WAS DIE SPD VON LABOUR LERNEN KANN – UND WAS NICHT

Veröffentlicht am 21. November 2017

von Nicholas Williams

Unerwartet wurde in Großbritannien, turnusgemäß hingegen in Deutschland dieses Jahr gewählt. Die britische Schwesterpartei erzielte ein doppelt so hohes Ergebnis wie die SPD. Wie viel kann die SPD von Labour übernehmen?

 

Ein beachtliches Ergebnis für Corbyn

 

Auch wenn gesagt wird, das britische Wahlergebnis habe mehr mit Inhalten als mit Corbyn zu tun gehabt, um den Anführer der Labour-Party hat sich ein Kult entwickelt, der den „Schulz-Zug“ in den Schatten stellt.
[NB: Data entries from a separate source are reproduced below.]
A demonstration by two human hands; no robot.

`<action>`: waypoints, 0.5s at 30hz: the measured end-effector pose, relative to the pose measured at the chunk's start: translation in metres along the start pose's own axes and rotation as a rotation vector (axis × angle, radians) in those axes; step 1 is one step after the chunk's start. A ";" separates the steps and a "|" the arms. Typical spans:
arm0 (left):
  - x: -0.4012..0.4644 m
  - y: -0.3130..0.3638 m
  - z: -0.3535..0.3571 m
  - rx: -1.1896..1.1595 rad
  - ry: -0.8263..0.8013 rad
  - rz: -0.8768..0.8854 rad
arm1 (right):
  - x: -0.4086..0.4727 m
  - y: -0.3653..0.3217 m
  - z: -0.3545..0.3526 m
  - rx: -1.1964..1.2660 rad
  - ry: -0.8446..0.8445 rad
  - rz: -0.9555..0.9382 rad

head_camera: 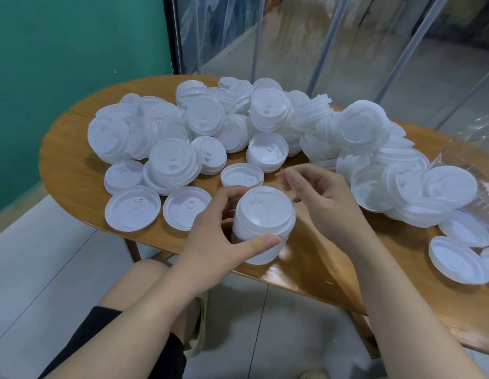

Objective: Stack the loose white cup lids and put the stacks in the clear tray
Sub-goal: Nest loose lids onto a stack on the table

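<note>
The left hand (218,233) grips a stack of white lids (264,224) near the wooden table's (74,170) front edge, thumb in front, fingers curled behind. The right hand (322,203) hovers just beside it (fingers loosely bent, holding nothing), with loose lids (238,124) heaped beyond and the clear tray (478,160) far right.

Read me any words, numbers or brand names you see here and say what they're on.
None can be read.
Stack of lids in the left hand: only a raised sip-tab shape on top, no letters.
Loose lids on the wooden table: the same moulded tabs, no print.
Clear tray at the right edge: no label shows.
</note>
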State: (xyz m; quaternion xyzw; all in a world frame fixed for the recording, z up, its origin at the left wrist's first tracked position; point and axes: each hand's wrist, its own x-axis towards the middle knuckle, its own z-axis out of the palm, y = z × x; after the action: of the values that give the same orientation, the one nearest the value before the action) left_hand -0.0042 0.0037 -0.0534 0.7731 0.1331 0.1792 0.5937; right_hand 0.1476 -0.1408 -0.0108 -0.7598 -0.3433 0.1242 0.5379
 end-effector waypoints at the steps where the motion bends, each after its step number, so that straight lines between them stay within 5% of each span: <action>1: -0.001 0.000 0.000 0.002 0.008 0.004 | 0.005 0.006 0.000 -0.051 0.013 -0.042; 5: -0.002 0.002 -0.005 0.005 0.026 0.016 | 0.026 0.030 0.003 -0.334 -0.064 -0.207; 15: -0.003 0.001 -0.015 0.050 0.037 0.019 | 0.062 0.039 0.024 -0.562 -0.225 -0.259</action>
State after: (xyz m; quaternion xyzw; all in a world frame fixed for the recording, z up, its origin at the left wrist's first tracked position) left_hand -0.0130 0.0154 -0.0497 0.7855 0.1411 0.1956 0.5698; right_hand 0.1943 -0.0898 -0.0440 -0.8100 -0.5153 0.0383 0.2773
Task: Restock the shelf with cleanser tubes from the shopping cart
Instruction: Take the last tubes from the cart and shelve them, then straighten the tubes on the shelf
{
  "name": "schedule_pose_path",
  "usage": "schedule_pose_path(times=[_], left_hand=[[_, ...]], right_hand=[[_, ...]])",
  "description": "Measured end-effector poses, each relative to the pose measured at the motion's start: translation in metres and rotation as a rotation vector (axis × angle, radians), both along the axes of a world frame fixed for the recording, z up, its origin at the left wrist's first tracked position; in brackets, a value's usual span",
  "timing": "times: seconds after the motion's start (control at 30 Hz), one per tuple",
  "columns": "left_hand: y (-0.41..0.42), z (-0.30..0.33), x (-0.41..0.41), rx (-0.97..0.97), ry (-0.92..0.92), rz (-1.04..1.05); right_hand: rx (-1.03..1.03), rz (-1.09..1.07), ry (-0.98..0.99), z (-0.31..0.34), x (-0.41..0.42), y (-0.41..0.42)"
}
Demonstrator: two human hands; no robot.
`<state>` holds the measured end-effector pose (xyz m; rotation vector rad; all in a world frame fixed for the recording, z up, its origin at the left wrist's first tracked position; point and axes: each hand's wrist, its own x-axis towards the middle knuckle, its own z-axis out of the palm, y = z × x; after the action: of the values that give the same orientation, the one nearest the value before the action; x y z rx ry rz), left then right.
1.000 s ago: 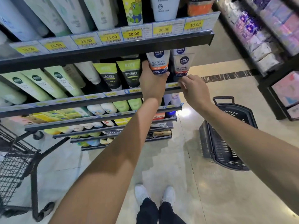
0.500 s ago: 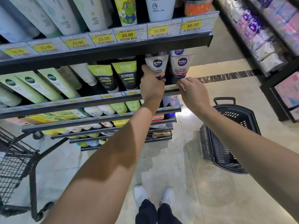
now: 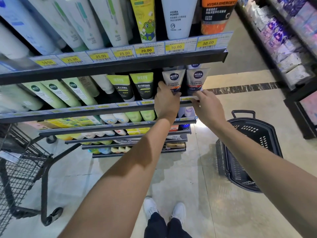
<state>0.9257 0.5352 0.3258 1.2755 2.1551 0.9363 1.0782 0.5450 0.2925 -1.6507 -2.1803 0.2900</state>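
At the right end of the shelf (image 3: 96, 109), we reach under the tier above, where two cleanser tubes (image 3: 173, 79) stand side by side against the front rail. Our left hand (image 3: 166, 102) curls its fingers round the left tube; our right hand (image 3: 208, 106) pinches the price strip just below the other. The wire shopping cart (image 3: 20, 169) stands on the tiled floor (image 3: 188, 177) to the left, a black basket (image 3: 243, 152) to the right.
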Motion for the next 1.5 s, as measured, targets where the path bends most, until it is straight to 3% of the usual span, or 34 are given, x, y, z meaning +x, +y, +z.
schedule_pose_path(times=[0.2,0.33,0.6,0.73,0.9,1.13,1.5], left_hand=[[-0.070,0.033,-0.008,-0.026,0.150,-0.114],[-0.137,0.059,-0.033,-0.059,0.258,-0.158],[-0.258,0.087,-0.136,-0.116,0.522,0.094],[-0.318,0.095,-0.174,-0.036,0.561,0.250],[-0.387,0.089,-0.224,-0.116,0.525,0.423],[-0.475,0.083,-0.307,-0.178,0.473,0.635],[-0.558,0.066,-0.399,-0.287,0.352,0.764]], right_hand=[[-0.020,0.016,0.032,0.045,-0.003,-0.048],[-0.064,0.137,0.056,0.073,-0.019,-0.100],[-0.066,0.393,0.173,0.114,-0.112,-0.175],[-0.204,0.579,0.077,0.124,-0.172,-0.199],[-0.282,0.717,0.016,0.137,-0.246,-0.239],[-0.236,0.871,0.020,0.133,-0.343,-0.298],[-0.226,0.992,-0.032,0.116,-0.471,-0.356]])
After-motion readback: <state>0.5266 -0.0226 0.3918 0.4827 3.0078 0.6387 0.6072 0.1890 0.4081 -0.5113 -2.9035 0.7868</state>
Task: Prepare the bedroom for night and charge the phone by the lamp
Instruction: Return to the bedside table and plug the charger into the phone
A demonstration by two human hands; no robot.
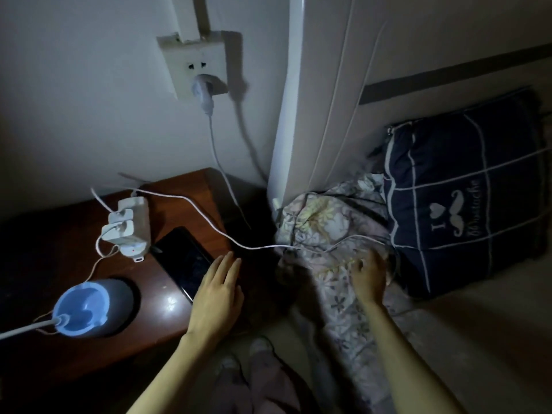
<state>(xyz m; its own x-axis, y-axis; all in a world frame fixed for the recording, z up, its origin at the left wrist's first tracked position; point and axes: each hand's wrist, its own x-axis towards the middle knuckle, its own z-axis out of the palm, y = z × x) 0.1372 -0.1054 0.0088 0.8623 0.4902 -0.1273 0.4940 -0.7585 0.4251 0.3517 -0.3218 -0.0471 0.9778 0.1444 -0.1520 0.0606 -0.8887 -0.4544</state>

Zehntausende junge Menschen jubelten ihrem Idol beim legendären Glastonbury-Festival zu, die Welt stand Kopf: Die letzten Reste von Cool Britannia, traditionell wenig politisch, versammelten sich, um einen kurz nach dem Zweiten Weltkrieg geborenen, politisch in den 70er Jahren sozialisierten und streng vegetarischen Kleingärtner zu feiern. Dieser Erfolg war nicht nur der Erfolg einer Partei, es war auch der Erfolg von Corbyn, und er erhielt ihn nicht trotz, sondern gerade wegen der Aura des Don Quijote.

Daher spielt es kaum eine Rolle, dass Corbyn die Wahl nicht gewann. Nach der arroganten Siegesgewissheit der Tories reichte es schon, dass May sie ebenfalls nicht gewann. Seitdem strauchelt May mehr, als dass sie regiert, und Corbyn ist inzwischen Jäger genug um zu wissen, dass angeschossene Beute, die nun die Brexit-Verhandlungen gründlich vermasselt, ihm nur weiter in die Hände spielen kann. Den Rest erledigt Boris Johnson für den Oppositionsführer.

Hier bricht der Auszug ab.